Dependency and Avoidance in Love: Why Some People Can't Leave Painful Relationships
In the world of relationships, not all experiences are beautiful. Some people find themselves feeling anxious whenever their partner isn't around, even giving up work or ignoring friends to maintain the relationship. Even when the relationship causes them pain, they can't let go. Some say this is loving too deeply, others think it's excessive dependency. Research suggests this might be a phenomenon called love addiction.
What is Love Addiction?
Love addiction is a psychological dependency phenomenon with similar psychological characteristics to common substance dependencies. When someone becomes excessively obsessed with a relationship, even when it harms themselves and affects normal life and work, yet still can't let go, they may be experiencing love addiction.
Through observational studies of multiple couples, scientists discovered that love addiction has complex relationships with attachment patterns and interpersonal dependency. Relationship entanglements often stem from our psychological patterns.
Understanding Attachment Patterns
From childhood interactions with parents and caregivers, we form different attachment patterns that continue influencing adult intimate relationships. Insecure attachment mainly has two types: attachment anxiety and attachment avoidance.
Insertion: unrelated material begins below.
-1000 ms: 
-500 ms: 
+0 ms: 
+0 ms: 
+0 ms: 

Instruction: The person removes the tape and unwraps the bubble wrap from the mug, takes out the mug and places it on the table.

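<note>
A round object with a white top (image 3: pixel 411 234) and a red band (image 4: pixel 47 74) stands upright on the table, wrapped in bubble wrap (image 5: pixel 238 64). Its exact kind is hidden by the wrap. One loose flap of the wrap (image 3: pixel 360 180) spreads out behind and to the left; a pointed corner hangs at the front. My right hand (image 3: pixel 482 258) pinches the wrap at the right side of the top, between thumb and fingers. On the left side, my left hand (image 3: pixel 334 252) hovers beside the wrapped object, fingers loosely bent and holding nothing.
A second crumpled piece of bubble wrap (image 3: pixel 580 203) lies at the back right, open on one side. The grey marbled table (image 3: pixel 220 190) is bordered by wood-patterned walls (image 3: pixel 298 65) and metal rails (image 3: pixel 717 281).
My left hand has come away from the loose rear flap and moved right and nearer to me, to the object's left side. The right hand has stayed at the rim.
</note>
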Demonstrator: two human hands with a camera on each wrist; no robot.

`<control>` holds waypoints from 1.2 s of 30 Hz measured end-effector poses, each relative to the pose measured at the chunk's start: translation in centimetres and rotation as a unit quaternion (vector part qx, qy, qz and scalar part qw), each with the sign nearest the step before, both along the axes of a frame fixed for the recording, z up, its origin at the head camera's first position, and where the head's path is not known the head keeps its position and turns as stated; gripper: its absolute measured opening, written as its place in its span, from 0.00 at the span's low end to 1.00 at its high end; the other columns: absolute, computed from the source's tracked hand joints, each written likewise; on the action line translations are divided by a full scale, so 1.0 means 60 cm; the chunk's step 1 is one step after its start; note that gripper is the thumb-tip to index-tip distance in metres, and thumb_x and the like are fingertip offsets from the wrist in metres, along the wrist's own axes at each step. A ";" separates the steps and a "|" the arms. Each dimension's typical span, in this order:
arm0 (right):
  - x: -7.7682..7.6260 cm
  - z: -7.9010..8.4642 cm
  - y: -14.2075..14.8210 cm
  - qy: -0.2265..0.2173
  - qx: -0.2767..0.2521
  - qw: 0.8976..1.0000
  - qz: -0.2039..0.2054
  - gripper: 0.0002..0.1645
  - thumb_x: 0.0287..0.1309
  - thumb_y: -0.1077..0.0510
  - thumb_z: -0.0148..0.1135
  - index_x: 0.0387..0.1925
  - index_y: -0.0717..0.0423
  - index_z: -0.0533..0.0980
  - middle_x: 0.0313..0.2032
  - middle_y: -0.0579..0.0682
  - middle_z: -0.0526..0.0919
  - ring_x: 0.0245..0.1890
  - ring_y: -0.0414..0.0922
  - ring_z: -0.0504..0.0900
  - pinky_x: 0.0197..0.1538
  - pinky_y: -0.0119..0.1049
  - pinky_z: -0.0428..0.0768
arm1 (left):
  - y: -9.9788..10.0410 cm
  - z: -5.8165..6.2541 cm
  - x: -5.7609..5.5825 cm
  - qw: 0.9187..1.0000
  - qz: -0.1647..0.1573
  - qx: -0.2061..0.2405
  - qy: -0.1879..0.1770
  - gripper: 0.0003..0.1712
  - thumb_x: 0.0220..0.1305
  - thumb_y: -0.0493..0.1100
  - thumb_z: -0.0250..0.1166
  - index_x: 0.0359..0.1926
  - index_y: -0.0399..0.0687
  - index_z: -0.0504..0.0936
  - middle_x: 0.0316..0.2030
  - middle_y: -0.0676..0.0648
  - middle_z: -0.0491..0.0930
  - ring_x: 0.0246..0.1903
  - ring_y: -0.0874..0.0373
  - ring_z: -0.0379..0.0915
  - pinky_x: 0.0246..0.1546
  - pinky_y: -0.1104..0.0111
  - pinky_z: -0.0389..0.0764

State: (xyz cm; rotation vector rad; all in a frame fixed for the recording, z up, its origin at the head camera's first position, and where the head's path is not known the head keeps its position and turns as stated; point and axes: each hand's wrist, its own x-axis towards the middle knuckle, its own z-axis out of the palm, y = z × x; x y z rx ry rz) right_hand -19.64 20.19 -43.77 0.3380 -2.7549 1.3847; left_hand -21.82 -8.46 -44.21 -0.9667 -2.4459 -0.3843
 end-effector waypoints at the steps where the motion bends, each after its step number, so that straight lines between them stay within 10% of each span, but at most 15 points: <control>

People with attachment anxiety always worry about being abandoned in relationships, particularly needing their partner's attention and affirmation. They might repeatedly confirm if their partner still loves them, feel anxious when messages aren't replied to promptly, and even use exaggerated emotional expressions to gain attention.
Attachment avoidant people are the opposite - they fear excessive intimacy and prefer keeping distance. They're reluctant to depend on others emotionally or physically, like instinctively avoiding hugs when partners want them, or preferring to solve problems alone rather than seeking help.
Impact of Interpersonal Dependency
Interpersonal dependency is another important factor, more like a personality trait influencing our behavior in relationships. Interpersonal dependency has three dimensions:
- Confidence: Sense of security and self-worth in relationships - Autonomy: Ability to maintain independent space - Emotional dependency: Degree of emotional need for the partner
These three dimensions interact with attachment patterns and love addiction, collectively shaping our relationship status.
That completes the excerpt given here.